O argumento de Spyer parece, em partes, acertado. Sobretudo, não me parece que possamos negar os dados que Spyer levanta. Ele aponta —certamente poderíamos pensar em ainda mais exemplos— como a atuação das Igrejas evangélicas pode ter impactos positivos na vida dos indivíduos em campos diversos como saúde, educação, finanças pessoais e mesmo relações de gênero. Spyer peca, não pela falsidade, mas pela incompletude do quadro que traça. Pois, em contraposição aos exemplos de benfeitorias individuais, podemos facilmente lembrar de alguns de intervenções públicas que apontam em outro sentido.

Para ficarmos em apenas dois campos mencionados no artigo, falemos da política de saúde e do empoderamento feminino. Seria fácil fazermos todo um texto só com referências a palavras e ações de religiosos negando a pandemia e desincentivando a tomada de ações sanitárias técnicas para combatê-la.

Podemos lembrar nota de 18 de março de 2020 do deputado federal Silas Câmara (Republicanos-AM), então líder da Frente Parlamentar Evangélica, na qual pedia a reabertura de templos e serviços religiosos. Esse discurso prontamente foi endossado por Jair Bolsonaro, e sua conexão com os resultados catastróficos da pandemia ficaram explícitos com a CPI da Covid, recém-encerrada. Sobre as políticas referentes à situação da mulher, igualmente, vemos a adoção de medidas que diretamente contradizem padrões científicos. É o caso da proposta —ainda não concretizada— da pastora e ministra Damares Alves sobre a inclusão da abstinência sexual como política de educação sexual. Seu apelo religioso é evidente, assim como sua ineficácia na prevenção do controle da transmissão de ISTs e gravidezes. Isso significa que serão políticas de reduzida eficácia, vulnerabilizando ainda mais uma população já terrivelmente vulnerável.
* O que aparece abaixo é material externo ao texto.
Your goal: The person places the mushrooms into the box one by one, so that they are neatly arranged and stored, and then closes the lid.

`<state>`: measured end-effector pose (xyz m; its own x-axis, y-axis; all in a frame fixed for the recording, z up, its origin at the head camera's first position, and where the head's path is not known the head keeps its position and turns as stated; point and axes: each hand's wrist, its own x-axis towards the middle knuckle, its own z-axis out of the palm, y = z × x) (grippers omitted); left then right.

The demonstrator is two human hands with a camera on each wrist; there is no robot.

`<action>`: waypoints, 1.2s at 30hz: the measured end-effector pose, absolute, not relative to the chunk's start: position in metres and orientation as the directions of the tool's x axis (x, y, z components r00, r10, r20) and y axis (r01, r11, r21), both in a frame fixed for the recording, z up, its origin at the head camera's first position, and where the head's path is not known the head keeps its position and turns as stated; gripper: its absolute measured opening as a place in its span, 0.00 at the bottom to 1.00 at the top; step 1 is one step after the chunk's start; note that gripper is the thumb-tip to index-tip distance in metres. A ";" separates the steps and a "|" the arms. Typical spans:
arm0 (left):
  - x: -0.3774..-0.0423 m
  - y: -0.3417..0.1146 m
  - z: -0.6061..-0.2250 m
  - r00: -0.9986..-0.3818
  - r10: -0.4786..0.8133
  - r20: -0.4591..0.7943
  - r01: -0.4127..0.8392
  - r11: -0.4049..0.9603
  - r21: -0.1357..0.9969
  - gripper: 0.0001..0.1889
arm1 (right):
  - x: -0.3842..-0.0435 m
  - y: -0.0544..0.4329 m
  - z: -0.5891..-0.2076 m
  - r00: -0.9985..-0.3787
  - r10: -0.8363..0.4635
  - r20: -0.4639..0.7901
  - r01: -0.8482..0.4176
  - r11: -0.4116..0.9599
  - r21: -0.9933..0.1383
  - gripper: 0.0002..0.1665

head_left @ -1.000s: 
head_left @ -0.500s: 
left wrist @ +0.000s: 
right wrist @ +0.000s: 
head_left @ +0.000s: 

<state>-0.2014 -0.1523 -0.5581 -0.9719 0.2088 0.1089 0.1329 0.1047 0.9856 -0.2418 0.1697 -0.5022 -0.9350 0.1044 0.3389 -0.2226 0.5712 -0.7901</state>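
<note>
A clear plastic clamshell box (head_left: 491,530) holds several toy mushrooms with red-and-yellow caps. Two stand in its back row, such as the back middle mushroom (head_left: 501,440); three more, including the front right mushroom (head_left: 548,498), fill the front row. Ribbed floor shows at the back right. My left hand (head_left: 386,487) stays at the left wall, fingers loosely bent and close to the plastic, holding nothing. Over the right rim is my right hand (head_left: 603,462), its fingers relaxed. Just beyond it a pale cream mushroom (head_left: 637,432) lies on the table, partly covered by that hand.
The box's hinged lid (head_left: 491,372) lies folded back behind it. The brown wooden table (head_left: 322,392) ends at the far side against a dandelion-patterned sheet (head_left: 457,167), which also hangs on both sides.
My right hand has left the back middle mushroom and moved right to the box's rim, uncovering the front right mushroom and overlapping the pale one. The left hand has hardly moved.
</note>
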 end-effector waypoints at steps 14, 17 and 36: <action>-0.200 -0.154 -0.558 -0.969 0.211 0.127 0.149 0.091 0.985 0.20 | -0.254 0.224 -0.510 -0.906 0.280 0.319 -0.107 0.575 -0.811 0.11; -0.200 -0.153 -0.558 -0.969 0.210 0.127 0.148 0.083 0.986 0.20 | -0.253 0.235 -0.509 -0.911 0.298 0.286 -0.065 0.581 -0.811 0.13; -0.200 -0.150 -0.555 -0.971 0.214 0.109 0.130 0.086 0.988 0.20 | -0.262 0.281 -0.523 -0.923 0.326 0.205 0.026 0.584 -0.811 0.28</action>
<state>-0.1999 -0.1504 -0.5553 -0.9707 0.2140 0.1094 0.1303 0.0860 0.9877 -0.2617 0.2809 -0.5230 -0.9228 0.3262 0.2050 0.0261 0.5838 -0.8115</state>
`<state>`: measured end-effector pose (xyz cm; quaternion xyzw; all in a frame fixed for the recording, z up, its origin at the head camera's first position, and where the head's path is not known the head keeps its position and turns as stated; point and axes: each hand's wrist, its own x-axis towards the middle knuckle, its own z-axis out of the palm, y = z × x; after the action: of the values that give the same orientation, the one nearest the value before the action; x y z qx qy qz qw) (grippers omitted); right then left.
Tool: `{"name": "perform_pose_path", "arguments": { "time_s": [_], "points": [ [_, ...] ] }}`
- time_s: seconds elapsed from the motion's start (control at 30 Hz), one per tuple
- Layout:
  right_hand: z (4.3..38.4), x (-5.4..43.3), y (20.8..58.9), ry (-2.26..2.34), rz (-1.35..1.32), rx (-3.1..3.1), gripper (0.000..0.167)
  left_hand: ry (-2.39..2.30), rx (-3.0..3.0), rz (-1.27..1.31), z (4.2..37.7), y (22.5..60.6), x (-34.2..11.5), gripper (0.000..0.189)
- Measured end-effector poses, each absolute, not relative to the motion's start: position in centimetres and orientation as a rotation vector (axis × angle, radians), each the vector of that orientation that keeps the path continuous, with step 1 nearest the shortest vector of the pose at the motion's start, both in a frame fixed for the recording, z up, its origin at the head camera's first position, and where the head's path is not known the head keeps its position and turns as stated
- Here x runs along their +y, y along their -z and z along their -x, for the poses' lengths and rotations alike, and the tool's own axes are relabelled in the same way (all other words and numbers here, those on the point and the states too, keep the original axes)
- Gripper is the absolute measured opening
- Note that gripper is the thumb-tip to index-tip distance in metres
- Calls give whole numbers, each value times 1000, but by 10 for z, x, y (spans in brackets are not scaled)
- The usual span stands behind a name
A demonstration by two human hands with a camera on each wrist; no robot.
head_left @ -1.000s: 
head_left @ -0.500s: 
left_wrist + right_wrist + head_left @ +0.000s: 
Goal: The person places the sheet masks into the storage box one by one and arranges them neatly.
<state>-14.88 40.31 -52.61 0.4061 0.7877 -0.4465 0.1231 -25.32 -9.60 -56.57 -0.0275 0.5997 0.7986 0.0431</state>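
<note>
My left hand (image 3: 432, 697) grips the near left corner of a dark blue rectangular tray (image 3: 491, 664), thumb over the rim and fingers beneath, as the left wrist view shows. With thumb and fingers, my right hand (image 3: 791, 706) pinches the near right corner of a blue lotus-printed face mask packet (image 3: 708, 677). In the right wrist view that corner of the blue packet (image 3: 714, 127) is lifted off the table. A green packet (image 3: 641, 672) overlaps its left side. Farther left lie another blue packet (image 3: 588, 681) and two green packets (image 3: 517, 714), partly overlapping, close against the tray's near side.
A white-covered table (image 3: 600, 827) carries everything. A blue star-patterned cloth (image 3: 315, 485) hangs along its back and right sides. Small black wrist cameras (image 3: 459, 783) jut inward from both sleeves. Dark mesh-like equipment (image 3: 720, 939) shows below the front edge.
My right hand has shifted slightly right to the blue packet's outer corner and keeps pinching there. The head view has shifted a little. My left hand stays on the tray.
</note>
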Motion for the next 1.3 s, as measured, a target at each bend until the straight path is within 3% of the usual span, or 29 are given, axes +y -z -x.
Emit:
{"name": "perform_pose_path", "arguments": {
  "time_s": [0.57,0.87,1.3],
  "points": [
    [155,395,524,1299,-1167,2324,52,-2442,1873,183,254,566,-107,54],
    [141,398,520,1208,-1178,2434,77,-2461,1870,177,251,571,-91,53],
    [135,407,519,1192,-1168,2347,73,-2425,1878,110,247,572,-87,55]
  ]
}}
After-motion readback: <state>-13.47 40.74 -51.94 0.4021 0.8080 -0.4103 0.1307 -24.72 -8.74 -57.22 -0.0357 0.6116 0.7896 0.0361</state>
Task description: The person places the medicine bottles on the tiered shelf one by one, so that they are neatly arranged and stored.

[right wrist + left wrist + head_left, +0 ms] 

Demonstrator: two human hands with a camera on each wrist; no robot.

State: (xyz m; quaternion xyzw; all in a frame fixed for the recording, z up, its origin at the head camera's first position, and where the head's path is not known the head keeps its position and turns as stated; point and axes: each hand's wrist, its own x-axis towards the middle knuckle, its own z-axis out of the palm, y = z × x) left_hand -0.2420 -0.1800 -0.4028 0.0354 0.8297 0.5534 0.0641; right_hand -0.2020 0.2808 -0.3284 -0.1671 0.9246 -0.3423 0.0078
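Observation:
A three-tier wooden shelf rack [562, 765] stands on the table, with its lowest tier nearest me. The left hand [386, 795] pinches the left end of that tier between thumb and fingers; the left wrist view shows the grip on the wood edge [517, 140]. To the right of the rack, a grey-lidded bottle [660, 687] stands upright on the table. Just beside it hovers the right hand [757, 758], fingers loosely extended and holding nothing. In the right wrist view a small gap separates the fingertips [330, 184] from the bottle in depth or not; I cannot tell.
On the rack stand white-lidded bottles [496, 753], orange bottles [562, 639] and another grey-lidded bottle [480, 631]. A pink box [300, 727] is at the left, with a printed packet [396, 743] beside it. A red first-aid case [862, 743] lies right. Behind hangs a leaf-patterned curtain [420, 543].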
O que Spyer não parece contar, então, é o porquê dessas populações se encontrarem em uma situação de precariedade. Um dos fatores (certamente não o único) são os próprios evangélicos, que são figuras chave na construção de políticas públicas que depredam a qualidade de vida da população evangélica mais pobre. Se é verdade que a atuação pontual das igrejas pode causar melhoras na vida de alguns indivíduos, essa é apenas a metade da história. É preciso levar em conta que a outra metade —a criação das condições a melhorar— também se passa dentro da igreja.

Enfim, os evangélicos importam, como propõe Spyer? Certamente que sim! É acertada a ideia de que, muitas vezes, existe má vontade e preconceito contra os evangélicos, sobretudo contra aqueles que compõem a demografia que o autor estuda e discute. No entanto, uma coisa é nos importarmos com as necessidades e com a atuação individual dos fiéis; outra coisa é o trabalho institucional e o interesse político das igrejas: devemos ver como um grave problema que a boa vontade privada das igrejas substitua políticas públicas, quando são as próprias representações evangélicas parcialmente responsáveis pelo fato que essas políticas públicas venham a faltar.